INSTRUCTIONS FOR THE TASK: Your task is to copy the stretch of lines in the records below that begins with the line containing "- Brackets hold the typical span" and ends with the line containing "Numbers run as", exactly as written, with nothing added.

THE INPUT:
____________
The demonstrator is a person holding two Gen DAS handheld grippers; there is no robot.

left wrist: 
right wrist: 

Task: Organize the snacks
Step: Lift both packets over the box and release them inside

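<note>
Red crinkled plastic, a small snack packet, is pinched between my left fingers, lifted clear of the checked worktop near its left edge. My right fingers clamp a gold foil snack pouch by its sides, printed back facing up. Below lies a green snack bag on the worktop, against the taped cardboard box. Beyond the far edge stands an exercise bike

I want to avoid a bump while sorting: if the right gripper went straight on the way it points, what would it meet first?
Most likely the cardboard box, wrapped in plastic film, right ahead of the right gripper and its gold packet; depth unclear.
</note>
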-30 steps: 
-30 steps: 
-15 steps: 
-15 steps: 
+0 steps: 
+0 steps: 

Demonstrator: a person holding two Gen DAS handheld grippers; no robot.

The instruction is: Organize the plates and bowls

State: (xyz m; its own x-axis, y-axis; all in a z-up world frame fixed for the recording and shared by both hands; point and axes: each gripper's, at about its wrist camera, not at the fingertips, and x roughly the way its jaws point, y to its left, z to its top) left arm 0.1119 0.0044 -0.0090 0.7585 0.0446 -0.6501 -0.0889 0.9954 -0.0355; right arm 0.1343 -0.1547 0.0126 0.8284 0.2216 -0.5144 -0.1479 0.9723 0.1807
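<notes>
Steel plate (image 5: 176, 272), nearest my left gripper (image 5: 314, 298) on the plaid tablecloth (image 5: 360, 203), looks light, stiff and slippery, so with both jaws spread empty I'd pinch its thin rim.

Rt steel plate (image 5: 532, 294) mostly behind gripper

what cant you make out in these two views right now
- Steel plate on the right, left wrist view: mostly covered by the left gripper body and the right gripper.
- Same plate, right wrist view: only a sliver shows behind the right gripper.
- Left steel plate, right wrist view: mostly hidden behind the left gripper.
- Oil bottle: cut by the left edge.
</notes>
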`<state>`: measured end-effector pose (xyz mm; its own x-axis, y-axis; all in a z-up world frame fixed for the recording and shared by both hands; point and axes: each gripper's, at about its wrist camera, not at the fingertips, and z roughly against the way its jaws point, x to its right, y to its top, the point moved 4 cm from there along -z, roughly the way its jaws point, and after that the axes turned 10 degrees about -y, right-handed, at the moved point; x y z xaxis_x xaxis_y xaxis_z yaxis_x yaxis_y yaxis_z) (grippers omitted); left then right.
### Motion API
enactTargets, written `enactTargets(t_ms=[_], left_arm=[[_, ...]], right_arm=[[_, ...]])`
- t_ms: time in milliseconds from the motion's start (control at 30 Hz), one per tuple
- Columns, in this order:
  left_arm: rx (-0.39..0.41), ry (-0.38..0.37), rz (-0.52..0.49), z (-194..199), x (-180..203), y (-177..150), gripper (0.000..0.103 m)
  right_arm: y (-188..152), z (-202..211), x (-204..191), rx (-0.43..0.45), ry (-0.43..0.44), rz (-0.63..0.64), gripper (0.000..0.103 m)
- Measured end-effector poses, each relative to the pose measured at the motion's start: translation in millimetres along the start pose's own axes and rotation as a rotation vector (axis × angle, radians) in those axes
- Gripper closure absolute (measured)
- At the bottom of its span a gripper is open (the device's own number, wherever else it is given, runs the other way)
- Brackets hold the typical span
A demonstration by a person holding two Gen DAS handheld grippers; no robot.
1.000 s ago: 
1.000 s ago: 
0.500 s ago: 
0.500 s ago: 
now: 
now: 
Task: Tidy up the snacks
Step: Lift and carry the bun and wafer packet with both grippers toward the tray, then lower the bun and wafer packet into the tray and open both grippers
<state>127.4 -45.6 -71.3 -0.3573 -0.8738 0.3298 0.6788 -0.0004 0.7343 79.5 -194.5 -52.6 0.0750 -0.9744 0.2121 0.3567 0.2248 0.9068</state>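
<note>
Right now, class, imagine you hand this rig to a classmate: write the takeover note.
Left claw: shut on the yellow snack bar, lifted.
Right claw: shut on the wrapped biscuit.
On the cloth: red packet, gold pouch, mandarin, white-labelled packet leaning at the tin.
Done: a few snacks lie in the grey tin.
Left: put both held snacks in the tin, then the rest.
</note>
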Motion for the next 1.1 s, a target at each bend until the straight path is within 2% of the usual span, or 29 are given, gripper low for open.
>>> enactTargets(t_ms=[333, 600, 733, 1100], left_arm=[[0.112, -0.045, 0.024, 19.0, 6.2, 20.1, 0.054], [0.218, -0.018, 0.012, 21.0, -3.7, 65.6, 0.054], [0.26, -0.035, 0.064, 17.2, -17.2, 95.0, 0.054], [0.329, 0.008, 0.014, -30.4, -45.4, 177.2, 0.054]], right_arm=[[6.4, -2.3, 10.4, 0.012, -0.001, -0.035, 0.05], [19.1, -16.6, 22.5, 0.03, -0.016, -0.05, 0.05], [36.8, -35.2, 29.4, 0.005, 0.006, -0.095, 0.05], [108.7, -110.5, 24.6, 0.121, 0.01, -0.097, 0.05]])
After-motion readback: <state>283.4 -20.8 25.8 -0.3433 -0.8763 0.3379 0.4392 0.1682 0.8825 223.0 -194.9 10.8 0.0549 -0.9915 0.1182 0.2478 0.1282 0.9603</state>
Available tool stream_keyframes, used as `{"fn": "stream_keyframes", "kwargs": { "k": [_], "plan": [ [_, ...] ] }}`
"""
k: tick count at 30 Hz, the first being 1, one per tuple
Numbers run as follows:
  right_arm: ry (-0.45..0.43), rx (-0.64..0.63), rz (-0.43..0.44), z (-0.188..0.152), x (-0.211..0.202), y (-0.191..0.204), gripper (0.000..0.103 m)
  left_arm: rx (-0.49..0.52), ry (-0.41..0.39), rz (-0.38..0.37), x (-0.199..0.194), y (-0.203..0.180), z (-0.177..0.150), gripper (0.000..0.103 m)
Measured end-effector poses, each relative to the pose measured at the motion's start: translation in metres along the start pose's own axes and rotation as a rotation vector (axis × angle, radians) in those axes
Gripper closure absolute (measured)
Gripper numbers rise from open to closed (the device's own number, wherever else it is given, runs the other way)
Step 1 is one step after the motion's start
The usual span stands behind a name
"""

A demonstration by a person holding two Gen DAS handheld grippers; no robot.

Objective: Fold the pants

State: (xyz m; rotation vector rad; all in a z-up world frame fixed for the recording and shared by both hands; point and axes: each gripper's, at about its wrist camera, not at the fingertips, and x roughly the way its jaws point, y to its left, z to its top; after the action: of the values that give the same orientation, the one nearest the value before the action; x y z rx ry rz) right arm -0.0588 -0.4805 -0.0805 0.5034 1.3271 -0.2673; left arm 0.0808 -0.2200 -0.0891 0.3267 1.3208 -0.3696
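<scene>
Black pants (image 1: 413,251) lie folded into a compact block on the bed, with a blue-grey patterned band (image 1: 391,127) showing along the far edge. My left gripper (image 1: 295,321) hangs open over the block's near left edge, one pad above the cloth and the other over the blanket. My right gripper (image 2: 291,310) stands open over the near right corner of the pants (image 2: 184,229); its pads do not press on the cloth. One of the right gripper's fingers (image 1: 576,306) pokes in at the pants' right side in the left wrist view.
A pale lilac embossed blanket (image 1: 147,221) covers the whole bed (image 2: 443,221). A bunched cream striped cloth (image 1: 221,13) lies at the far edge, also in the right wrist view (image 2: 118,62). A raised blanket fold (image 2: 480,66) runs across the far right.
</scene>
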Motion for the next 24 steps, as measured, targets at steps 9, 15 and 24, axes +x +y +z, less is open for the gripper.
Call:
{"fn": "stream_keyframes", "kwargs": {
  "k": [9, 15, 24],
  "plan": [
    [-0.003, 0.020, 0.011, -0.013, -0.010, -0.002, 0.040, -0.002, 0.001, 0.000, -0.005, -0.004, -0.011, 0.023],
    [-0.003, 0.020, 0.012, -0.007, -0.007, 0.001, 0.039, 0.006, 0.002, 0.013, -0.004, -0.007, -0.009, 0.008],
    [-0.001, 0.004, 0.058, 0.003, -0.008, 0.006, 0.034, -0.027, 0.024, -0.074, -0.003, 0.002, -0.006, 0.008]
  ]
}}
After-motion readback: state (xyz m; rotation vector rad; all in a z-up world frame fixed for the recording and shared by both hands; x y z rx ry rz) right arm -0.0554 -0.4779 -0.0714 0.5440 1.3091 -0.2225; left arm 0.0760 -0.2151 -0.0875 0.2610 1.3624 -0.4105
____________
REPLY TO THE TASK:
- Brackets hold the typical span
A demonstration by a person holding two Gen DAS handheld grippers; no robot.
1.000 s ago: 
1.000 s ago: 
0.500 s ago: 
0.500 s ago: 
now: 
now: 
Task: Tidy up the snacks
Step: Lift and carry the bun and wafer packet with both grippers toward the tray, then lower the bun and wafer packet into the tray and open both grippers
<state>127.4 -45.6 -71.3 -0.3573 -0.8738 0.3298 0.6788 -0.0004 0.7343 79.5 -194.5 -52.6 0.0750 -0.9744 0.2121 0.3567 0.2248 0.9068</state>
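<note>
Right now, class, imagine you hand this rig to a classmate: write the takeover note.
Left claw: shut on the yellow snack bar, lifted.
Right claw: shut on the wrapped biscuit.
On the cloth: red packet, gold pouch, mandarin, white-labelled packet leaning at the tin.
Done: a few snacks lie in the grey tin.
Left: put both held snacks in the tin, then the rest.
</note>
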Motion for the next 1.1 s, a target at each bend until the straight path is within 2% of the usual span, or 29 are given, gripper low for open.
>>> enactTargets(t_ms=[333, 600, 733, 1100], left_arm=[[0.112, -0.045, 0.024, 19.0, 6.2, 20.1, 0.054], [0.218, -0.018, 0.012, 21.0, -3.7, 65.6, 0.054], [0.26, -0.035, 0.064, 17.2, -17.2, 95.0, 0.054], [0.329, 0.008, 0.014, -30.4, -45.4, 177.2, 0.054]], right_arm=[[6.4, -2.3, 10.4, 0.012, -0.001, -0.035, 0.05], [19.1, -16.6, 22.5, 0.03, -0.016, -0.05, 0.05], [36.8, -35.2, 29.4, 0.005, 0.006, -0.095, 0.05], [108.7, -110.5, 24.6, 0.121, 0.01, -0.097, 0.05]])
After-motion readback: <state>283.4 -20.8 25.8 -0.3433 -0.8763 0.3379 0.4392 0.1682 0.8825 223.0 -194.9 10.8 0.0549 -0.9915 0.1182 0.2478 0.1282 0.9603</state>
Available tool stream_keyframes, used as `{"fn": "stream_keyframes", "kwargs": { "k": [_], "plan": [ [_, ...] ] }}`
"""
k: tick count at 30 Hz, the first being 1, one per tuple
Numbers run as follows:

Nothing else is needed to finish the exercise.